The Seven Habits of Highly Effective Scientific Programming

How to painlessly leverage your computer for science

For scientists writing code for science has become somewhat of a necessary evil. They are not programmers, and the most they have in terms of programming at would would be an intensive course on Fortran or Python. They rest they just kind of, for the lack of better terms, learn on the job, often with large code based that have been developed or maintained in a similar fashion. You dread doing anything with this code, and it gets worse in time. If that describes your experience with scientific programming, this article is for you.

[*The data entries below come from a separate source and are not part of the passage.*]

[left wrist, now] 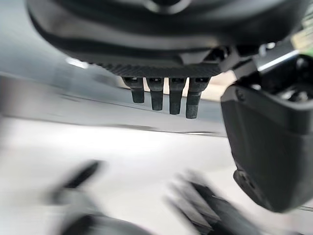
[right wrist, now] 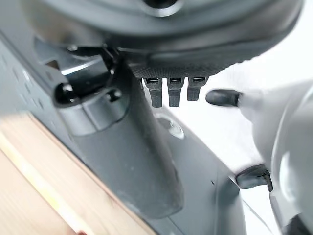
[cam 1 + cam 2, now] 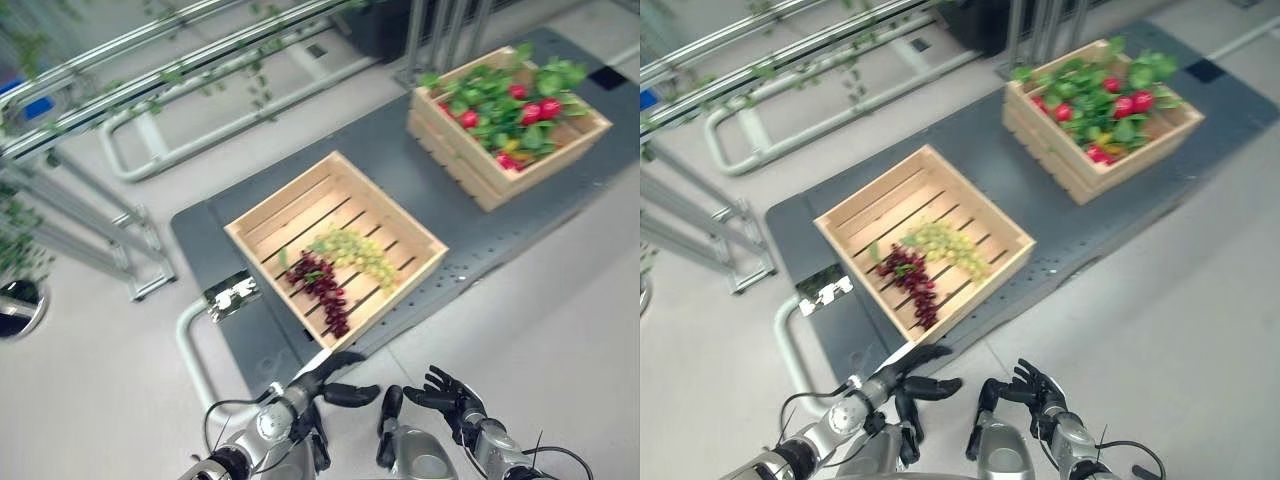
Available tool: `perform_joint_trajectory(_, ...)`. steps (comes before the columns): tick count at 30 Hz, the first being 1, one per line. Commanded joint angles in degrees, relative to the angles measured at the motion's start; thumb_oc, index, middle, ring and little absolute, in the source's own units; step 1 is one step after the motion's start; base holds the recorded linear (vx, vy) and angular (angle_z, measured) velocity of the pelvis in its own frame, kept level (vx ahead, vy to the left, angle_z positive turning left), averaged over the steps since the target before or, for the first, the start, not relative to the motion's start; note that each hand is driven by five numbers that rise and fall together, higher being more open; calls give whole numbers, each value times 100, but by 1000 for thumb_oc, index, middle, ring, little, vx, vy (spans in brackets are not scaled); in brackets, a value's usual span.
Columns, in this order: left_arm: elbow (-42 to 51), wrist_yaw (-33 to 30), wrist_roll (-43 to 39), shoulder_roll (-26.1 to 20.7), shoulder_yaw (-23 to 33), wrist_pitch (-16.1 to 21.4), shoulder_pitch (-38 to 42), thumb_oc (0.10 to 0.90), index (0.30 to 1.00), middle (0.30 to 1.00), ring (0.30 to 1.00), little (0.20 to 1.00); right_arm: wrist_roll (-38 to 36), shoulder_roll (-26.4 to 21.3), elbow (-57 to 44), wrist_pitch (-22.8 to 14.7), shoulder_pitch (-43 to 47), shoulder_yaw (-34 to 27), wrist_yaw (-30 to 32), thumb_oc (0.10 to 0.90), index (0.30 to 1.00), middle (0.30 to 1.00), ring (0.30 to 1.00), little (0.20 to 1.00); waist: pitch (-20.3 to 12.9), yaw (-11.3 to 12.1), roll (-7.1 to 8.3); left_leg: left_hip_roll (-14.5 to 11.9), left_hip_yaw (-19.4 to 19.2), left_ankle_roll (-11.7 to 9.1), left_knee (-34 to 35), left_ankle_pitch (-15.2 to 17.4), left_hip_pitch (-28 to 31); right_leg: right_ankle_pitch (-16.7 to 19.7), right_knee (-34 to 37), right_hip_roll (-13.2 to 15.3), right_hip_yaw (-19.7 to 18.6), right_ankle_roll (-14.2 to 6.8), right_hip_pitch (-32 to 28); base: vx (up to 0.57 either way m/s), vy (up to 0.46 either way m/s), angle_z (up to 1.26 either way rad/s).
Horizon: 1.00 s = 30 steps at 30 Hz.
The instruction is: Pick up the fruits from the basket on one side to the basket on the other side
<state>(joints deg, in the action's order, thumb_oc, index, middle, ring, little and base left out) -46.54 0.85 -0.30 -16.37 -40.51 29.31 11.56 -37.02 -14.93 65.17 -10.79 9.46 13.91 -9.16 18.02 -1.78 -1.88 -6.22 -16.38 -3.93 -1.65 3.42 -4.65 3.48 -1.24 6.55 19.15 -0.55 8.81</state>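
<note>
A wooden crate [image 3: 280, 192] sits in the middle of a dark grey platform [image 3: 400, 180]. It holds a bunch of green grapes [image 3: 352, 250] and a bunch of dark purple grapes [image 3: 322, 287] lying side by side. A second wooden crate [image 3: 470, 172] stands at the far right, full of green leaves and red fruits [image 3: 540, 108]. My left hand [image 3: 335, 378] hovers low, just in front of the near crate's front corner, open and empty, its fingers [image 1: 171, 95] straight. My right hand [image 3: 452, 395] is beside it over the pale floor, open, fingers [image 2: 168, 90] loosely spread, holding nothing.
A metal frame with trailing green vines [image 3: 150, 70] runs along the back left. A white tube rail [image 3: 190, 350] curves round the platform's near-left corner. Pale floor [image 3: 540, 300] lies to the right of the platform.
</note>
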Motion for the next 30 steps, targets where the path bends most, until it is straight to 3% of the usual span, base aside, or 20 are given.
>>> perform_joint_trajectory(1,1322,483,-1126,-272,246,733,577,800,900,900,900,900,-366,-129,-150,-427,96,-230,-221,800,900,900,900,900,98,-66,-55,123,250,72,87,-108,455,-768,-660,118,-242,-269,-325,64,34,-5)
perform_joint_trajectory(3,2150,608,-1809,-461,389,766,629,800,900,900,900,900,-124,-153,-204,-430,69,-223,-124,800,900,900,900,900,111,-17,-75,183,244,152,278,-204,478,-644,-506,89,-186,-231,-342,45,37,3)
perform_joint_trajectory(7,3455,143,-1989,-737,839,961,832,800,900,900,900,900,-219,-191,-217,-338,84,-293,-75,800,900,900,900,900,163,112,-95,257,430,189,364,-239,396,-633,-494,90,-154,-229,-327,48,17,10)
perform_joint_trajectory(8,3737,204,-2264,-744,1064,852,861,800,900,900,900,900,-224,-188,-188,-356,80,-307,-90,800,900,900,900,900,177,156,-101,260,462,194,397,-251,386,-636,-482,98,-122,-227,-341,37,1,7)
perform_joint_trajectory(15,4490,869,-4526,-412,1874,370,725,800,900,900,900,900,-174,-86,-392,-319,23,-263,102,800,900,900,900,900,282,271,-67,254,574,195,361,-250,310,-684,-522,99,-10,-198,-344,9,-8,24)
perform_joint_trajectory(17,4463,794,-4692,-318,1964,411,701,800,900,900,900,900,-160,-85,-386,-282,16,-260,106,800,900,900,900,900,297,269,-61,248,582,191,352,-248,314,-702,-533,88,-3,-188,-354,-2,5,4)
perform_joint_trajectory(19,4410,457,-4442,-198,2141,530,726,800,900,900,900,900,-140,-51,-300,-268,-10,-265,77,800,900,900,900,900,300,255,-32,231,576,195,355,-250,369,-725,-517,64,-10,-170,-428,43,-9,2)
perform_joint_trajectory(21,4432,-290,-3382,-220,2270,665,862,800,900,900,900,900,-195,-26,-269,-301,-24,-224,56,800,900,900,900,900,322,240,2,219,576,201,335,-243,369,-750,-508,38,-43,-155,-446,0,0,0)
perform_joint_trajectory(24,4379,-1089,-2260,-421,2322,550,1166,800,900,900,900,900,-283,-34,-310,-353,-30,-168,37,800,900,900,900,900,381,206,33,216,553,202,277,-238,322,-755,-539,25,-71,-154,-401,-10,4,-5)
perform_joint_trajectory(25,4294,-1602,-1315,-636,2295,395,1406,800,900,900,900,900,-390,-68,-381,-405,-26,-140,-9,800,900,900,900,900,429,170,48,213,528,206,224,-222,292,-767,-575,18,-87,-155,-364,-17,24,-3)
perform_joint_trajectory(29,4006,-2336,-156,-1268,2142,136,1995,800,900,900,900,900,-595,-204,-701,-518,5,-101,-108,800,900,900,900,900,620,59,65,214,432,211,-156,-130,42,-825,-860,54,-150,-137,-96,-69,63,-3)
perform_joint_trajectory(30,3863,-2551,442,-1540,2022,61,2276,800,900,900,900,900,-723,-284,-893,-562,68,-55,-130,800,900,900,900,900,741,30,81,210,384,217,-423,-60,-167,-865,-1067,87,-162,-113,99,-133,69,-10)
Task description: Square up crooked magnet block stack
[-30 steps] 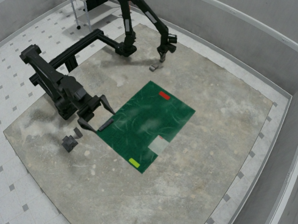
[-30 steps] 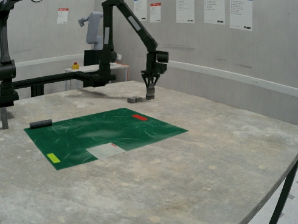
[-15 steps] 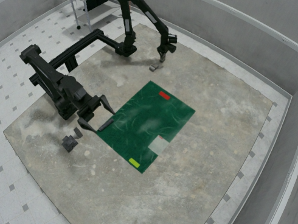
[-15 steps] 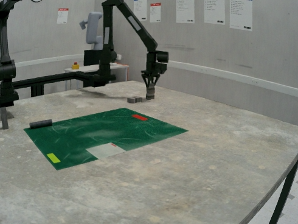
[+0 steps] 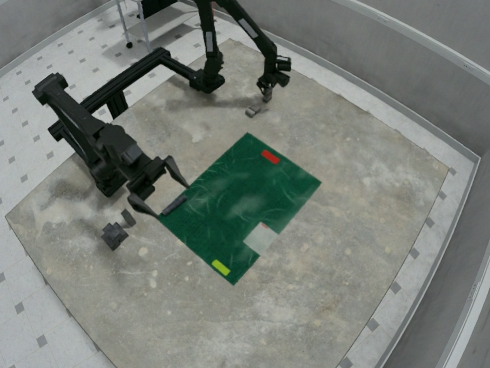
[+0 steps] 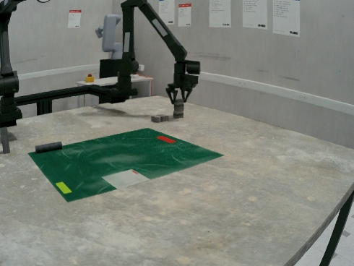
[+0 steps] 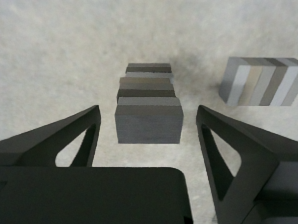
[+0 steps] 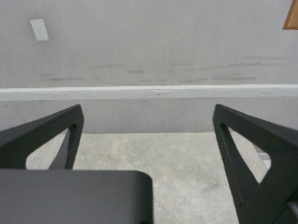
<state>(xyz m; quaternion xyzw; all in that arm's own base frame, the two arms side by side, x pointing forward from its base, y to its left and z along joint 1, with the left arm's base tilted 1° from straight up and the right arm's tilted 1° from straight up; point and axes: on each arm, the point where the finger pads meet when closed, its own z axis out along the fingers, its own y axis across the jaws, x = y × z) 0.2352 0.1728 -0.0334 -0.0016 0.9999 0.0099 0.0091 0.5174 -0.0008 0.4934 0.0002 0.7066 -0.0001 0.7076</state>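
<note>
From where the outside view looks, the nearest stretch is bare stone-coloured tabletop (image 5: 350,250) (image 6: 217,209), its edge cutting across the lower right of the frame. Past that lies the green mat (image 5: 225,190) (image 6: 108,152), with a dark cylinder (image 5: 174,205) (image 6: 48,147) along its left corner. The right gripper (image 5: 174,202) (image 8: 148,111) is spread wide, nothing in it; in the top view it shows over that corner, two dark pieces (image 5: 115,235) (image 5: 128,218) to its lower left. Farther back, just above centre of the outside view, the magnet stack (image 5: 267,96) (image 6: 178,111) (image 7: 149,125) stands upright, its layers a little out of line. The left gripper (image 5: 267,89) (image 6: 179,102) (image 7: 148,112) is open around its top, with a gap on either side. Close by stands a short row of blocks (image 5: 252,111) (image 6: 160,118) (image 7: 260,82), crowding one side; the opposite side has open tabletop, running toward the grey wall (image 5: 400,45) (image 6: 235,54) beyond.
</note>
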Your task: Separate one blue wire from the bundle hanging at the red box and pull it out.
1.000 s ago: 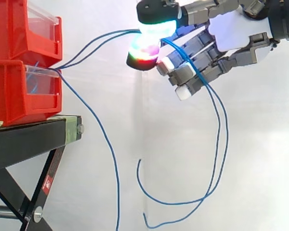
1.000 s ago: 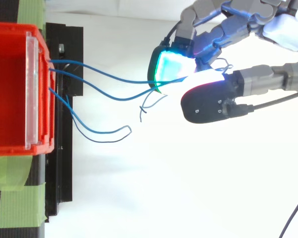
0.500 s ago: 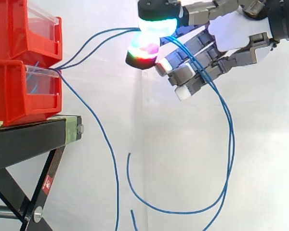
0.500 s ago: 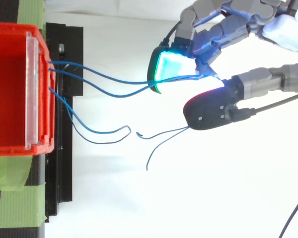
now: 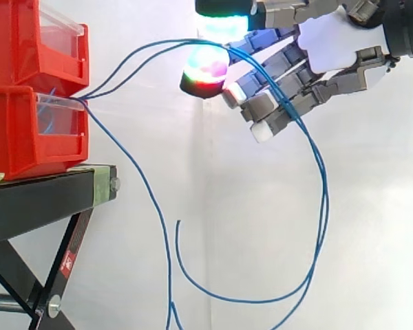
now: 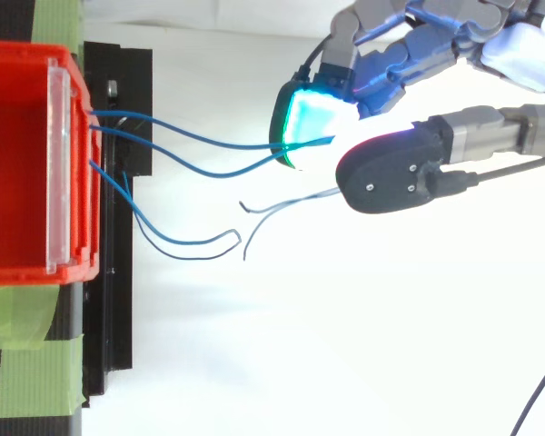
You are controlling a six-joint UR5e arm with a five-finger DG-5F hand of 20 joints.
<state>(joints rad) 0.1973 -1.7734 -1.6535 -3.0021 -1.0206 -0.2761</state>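
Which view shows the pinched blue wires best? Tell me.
Side view: the blue wires rise from the red box to the fingers, then loop down behind. Top view shows their span from box to fingers, plus loose ends.

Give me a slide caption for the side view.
Hand pinches two blue wires running from the red bin, their slack looping down below.

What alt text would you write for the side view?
The robot hand pinches two blue wires between its glowing pads at upper right; the wires rise from the lower red bin on a black stand, then loop down below the hand. A third blue wire hangs from the bin toward the bottom edge.
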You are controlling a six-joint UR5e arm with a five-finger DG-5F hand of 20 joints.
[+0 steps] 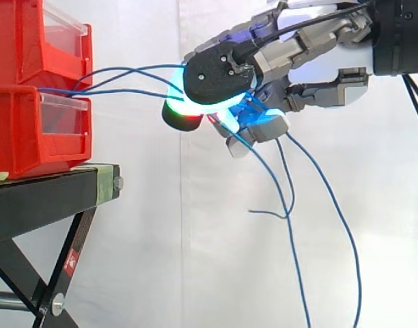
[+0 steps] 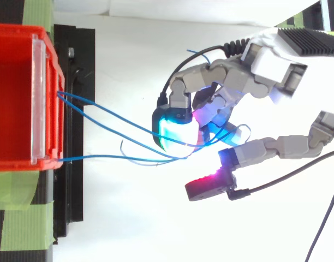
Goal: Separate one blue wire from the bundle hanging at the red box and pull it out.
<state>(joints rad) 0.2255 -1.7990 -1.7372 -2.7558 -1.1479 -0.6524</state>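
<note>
A robot hand [image 1: 311, 41] closes on a bundle of blue wires [image 1: 120, 70] beside two red bins stacked on a black stand [image 1: 38, 195], before a white curtain [image 1: 161, 239]. In the side view the upper bin [image 1: 24, 41] sits directly on the lower bin [image 1: 24, 130], each with a clear front panel [image 1: 62, 113], and the wires leave the stack at the seam where the two bins meet. From above, the upper bin [image 2: 52, 120] shows a plain red floor behind its clear panel [image 2: 39, 98], while the wires [image 2: 112, 117] emerge from beneath its front edge at two places, one near the middle of the front and one at the lower corner. What lies inside the lower bin cannot be made out through its panel. The strands run clear of the stand, spread apart at the bins and converging at the hand [image 2: 265, 65], where curled fingers grip them between a cyan-glowing fingertip [image 2: 170, 131] and the pads facing it; a red-glowing pad [image 2: 205, 188] stands just apart from the grip. How many strands are pinched cannot be told. Past the fingers the free lengths dangle in long curves well below the hand. Strips of green tape [image 2: 22, 218] mark the stand [image 2: 74, 109] near the bin's corner.
</note>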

Here is the good news: It doesn’t take a PhD in software engineering to keep your code significantly flexible, robust, and yet easy to follow. Based on my long-time experience reading and maintaining existing scientific code, I have come up with the seven easily adaptable habits that might help you render your career as scientific programmer more fulfilling and productive.

1. No magic

function degree_to_radian ( degree )
return ( (3.14/180.0)*degree) )
function radian_to_degree ( radian )
return ( (180.0/3.14)*degree) )
function area_of_circle ( radius )
return ( 3.14*radius*radius )
function log_factorial_stirling ( n )
return ( n*(0.5*log(3.14*n)+log(n)-1.0) )

The 3.14 in the function is known as a magic number. It’s magic because it has no explicit context. The obvious problem is that someone who don’t know that it’s π is will have no clue what is going on. Even if you think to yourself, “ isn’t that obvious,” its variants may not: π/4 (0.7854), 1/π (0.3183), π² (9.8696), log(π) (0.4971). The list goes on, but I think a lot less people would think these obvious.

Another problem: say you want to change 3.14 to 3.14159265. You will have to change every single instance of 3.14 in the code. Isn’t that what a global search and replace is for? But, what if you typed one of them wrong, or when 3.14 is sprinkled across different source files? What you thought was quick thing ended up taking much more time to fix and update.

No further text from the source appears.